Junctional tachycardia (JT) is an abnormally fast heart rhythm that originates from a secondary pacemaker site within the heart’s electrical system. This rapid rhythm begins in the atrioventricular (AV) junction, which is the area connecting the heart’s upper and lower chambers. JT is classified as a type of supraventricular tachycardia (SVT) because its source is located above the ventricles, specifically in the AV node or the tissue immediately surrounding it. The heart rate in this condition exceeds 100 beats per minute, which is faster than the heart’s normal resting rate.
The Electrical Mechanism of the Heart
The normal electrical pathway begins with the sinoatrial (SA) node, the heart’s natural primary pacemaker, initiating a regular impulse. This signal travels across the upper chambers, the atria, before collecting at the atrioventricular (AV) node. After a brief delay, the impulse is conducted down the His-Purkinje system, spreading quickly to cause the contraction of the ventricles.
Junctional tachycardia develops when the cells in the AV junction become overly excitable and begin firing electrical impulses faster than the SA node. This is known as enhanced automaticity, where the junctional cells take over the role of the primary pacemaker. While the AV junction’s intrinsic escape rate is typically 40 to 60 beats per minute, during JT, this rate accelerates beyond 100 beats per minute.
The rapid rate originating from the junction overrides the normal rhythm, causing the upper and lower chambers to contract in an uncoordinated manner. This lack of proper sequencing means the atria and ventricles do not fill and empty efficiently, which can compromise the heart’s ability to pump blood effectively.
Physical Symptoms of Junctional Tachycardia
The physical presentation of junctional tachycardia can vary greatly; some individuals experience no symptoms at all, particularly if the heart rate is only moderately elevated. For those who do, the most common complaint is palpitations, described as a racing, fluttering, or pounding sensation in the chest.
The rapid, inefficient heart rate reduces the volume of blood pumped with each beat, leading to signs of decreased blood flow to the body. Patients may experience lightheadedness or dizziness, which can progress to fainting or near-fainting episodes, known as syncope.
Other physical signs include shortness of breath and a general feeling of fatigue or weakness, as the body struggles with the heart’s diminished output. Some people may also report chest discomfort or pain, often described as tightness. In infants and young children, who are more commonly affected, symptoms may manifest as poor feeding, lethargy, or unusually rapid breathing.
Interpreting the ECG Electrical Signature
The most definitive way to diagnose junctional tachycardia is through an electrocardiogram (ECG), which records the heart’s electrical activity.
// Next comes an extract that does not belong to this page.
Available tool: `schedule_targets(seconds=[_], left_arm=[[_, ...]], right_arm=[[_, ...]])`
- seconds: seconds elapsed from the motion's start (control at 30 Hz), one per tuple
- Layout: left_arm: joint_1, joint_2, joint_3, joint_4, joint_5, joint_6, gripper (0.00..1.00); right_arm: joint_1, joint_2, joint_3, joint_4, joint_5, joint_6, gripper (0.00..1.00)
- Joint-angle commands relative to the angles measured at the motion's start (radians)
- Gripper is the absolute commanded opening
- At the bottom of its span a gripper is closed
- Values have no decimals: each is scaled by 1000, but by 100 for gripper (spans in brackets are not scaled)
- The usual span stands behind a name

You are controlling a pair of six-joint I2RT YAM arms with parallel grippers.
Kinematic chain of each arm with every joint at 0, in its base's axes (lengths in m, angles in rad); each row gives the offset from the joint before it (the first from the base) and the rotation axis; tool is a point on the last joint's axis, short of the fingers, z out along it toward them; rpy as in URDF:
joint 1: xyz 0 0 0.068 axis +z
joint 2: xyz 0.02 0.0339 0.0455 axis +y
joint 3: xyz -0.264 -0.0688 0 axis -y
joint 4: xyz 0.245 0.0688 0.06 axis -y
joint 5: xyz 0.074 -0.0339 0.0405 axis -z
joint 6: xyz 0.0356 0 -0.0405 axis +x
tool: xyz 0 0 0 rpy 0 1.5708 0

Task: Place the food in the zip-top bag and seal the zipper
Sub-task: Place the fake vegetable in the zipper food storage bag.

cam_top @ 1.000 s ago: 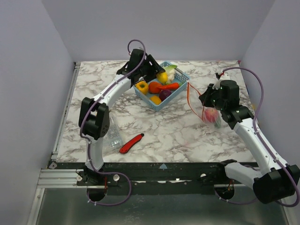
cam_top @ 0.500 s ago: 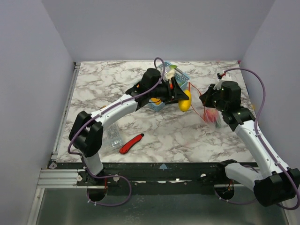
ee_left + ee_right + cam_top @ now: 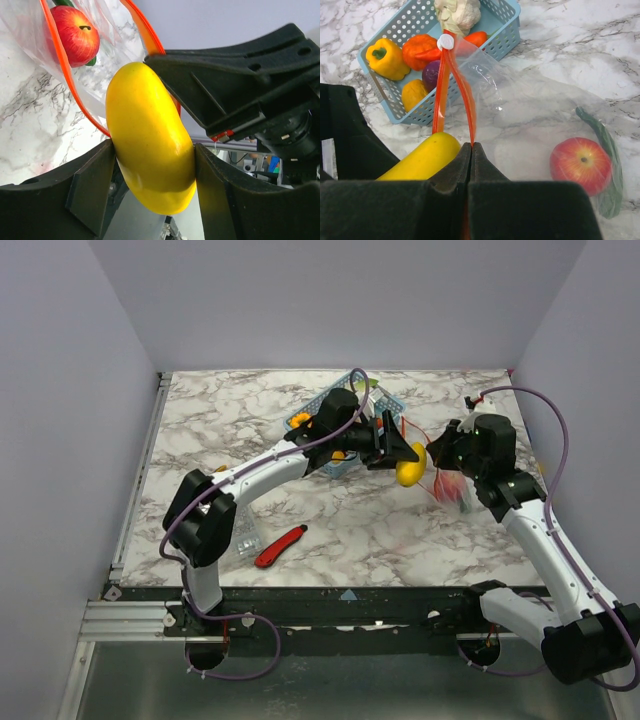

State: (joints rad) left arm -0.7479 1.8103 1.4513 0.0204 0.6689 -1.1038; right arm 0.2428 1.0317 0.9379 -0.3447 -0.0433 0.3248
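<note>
Okay, my left gripper [image 3: 152, 167] pinches the yellow fruit [image 3: 145, 125] across its middle, long axis crosswise to the fingers, one end pointing at the bag's [image 3: 520, 115] open mouth near the table's [image 3: 200, 430] right edge. My right gripper [image 3: 471, 150] is pressed together on the zipper [image 3: 440, 95]; an apple [image 3: 580, 162] lies inside.

The table [image 3: 400, 530] has a white marble pattern with grey veins. A blue lattice basket [image 3: 410, 22] stands close to the far edge, about at its middle, and it is turned with its corners toward the table edges. A red knife [image 3: 280, 546] lies flat near the near edge, left of the middle, slanted. Just beside it, toward the near-left corner, lies a clear ridged box [image 3: 243, 530]. A metal rail [image 3: 140, 475] runs along the left edge. Plain pale grey walls [image 3: 330, 300] stand at the left, far and right edges.
</note>
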Motion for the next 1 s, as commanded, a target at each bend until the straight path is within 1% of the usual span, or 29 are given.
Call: schedule_targets(seconds=[0.0, 0.07, 0.17, 0.23, 0.27, 0.37, 0.43, 0.57, 0.63, 0.97], left_arm=[[-1, 51, 50, 39, 30, -84, 9], [1, 63, 55, 50, 14, -113, 12], [2, 87, 80, 23, -11, -129, 20], [4, 96, 94, 4, -35, -125, 31], [4, 97, 94, -3, -44, -126, 39], [5, 91, 100, -9, -68, -122, 58], [8, 85, 107, -19, -78, -104, 66], [12, 72, 127, -71, -95, -65, 77], [13, 62, 123, -80, -101, -54, 80], [17, 25, 99, -96, -121, -11, 82]], right_arm=[[3, -12, -10, 15, -14, 10, 0], [3, -14, -11, 13, -12, 10, 0], [2, -19, -13, 19, -13, 10, 0], [3, -19, -14, 20, -16, 9, 0], [2, -17, -13, 19, -18, 9, 0], [2, -18, -16, 19, -21, 11, 0], [3, -19, -16, 22, -23, 11, 0], [2, -13, -11, 26, -28, 11, 0], [2, -13, -14, 26, -26, 10, 0], [3, -12, -16, 29, -30, 12, 0]])
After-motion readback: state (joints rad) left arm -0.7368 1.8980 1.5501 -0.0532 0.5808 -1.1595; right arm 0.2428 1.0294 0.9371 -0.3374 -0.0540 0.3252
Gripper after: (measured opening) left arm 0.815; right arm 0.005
The rhythm is characterized by a heart rate exceeding 100 beats per minute that is typically regular, often ranging from 100 to 180 beats per minute. This rate range is the defining factor distinguishing it from an accelerated junctional rhythm.
A distinguishing feature of JT is the appearance, or lack thereof, of the P wave, which represents the electrical activation of the atria. Because the impulse starts in the AV junction, it travels backward (retrogradely) to the atria while simultaneously moving forward to the ventricles. This retrograde activation results in P waves that are often inverted (negative deflection) in the inferior ECG leads (II, III, and aVF).
The P wave is frequently hidden or buried within the QRS complex, which represents the ventricular contraction. This occurs because the atria and ventricles are often depolarized at the same time. Alternatively, the inverted P wave may be visible immediately before or immediately after the QRS complex, depending on the precise location of the impulse origin within the junction.
The QRS complex itself usually appears narrow and normal in shape, since the electrical signal follows the standard His-Purkinje system for ventricular conduction. This narrow QRS is consistent with a supraventricular origin, helping to differentiate JT from rhythms that originate lower down in the ventricles.
Common Triggers and Underlying Conditions
Junctional tachycardia does not usually occur spontaneously in otherwise healthy adults but is frequently a consequence of other underlying issues. One common cause is digitalis toxicity, often related to the heart medication digoxin, which can increase the automaticity of the AV junction cells.
The condition is also frequently observed as a complication following heart surgery, particularly procedures to repair congenital heart defects in children. This postoperative junctional tachycardia is thought to be a result of inflammation and swelling of the surrounding heart tissue following the surgical trauma.
Other physiological stressors can trigger the rhythm, including acute inferior wall myocardial ischemia or infarction, which affects the blood supply to the region of the AV node. Inflammatory conditions of the heart, such as myocarditis, and systemic infections like Lyme disease are also recognized causes of enhanced junctional automaticity. Addressing the root cause often helps resolve the abnormal rhythm.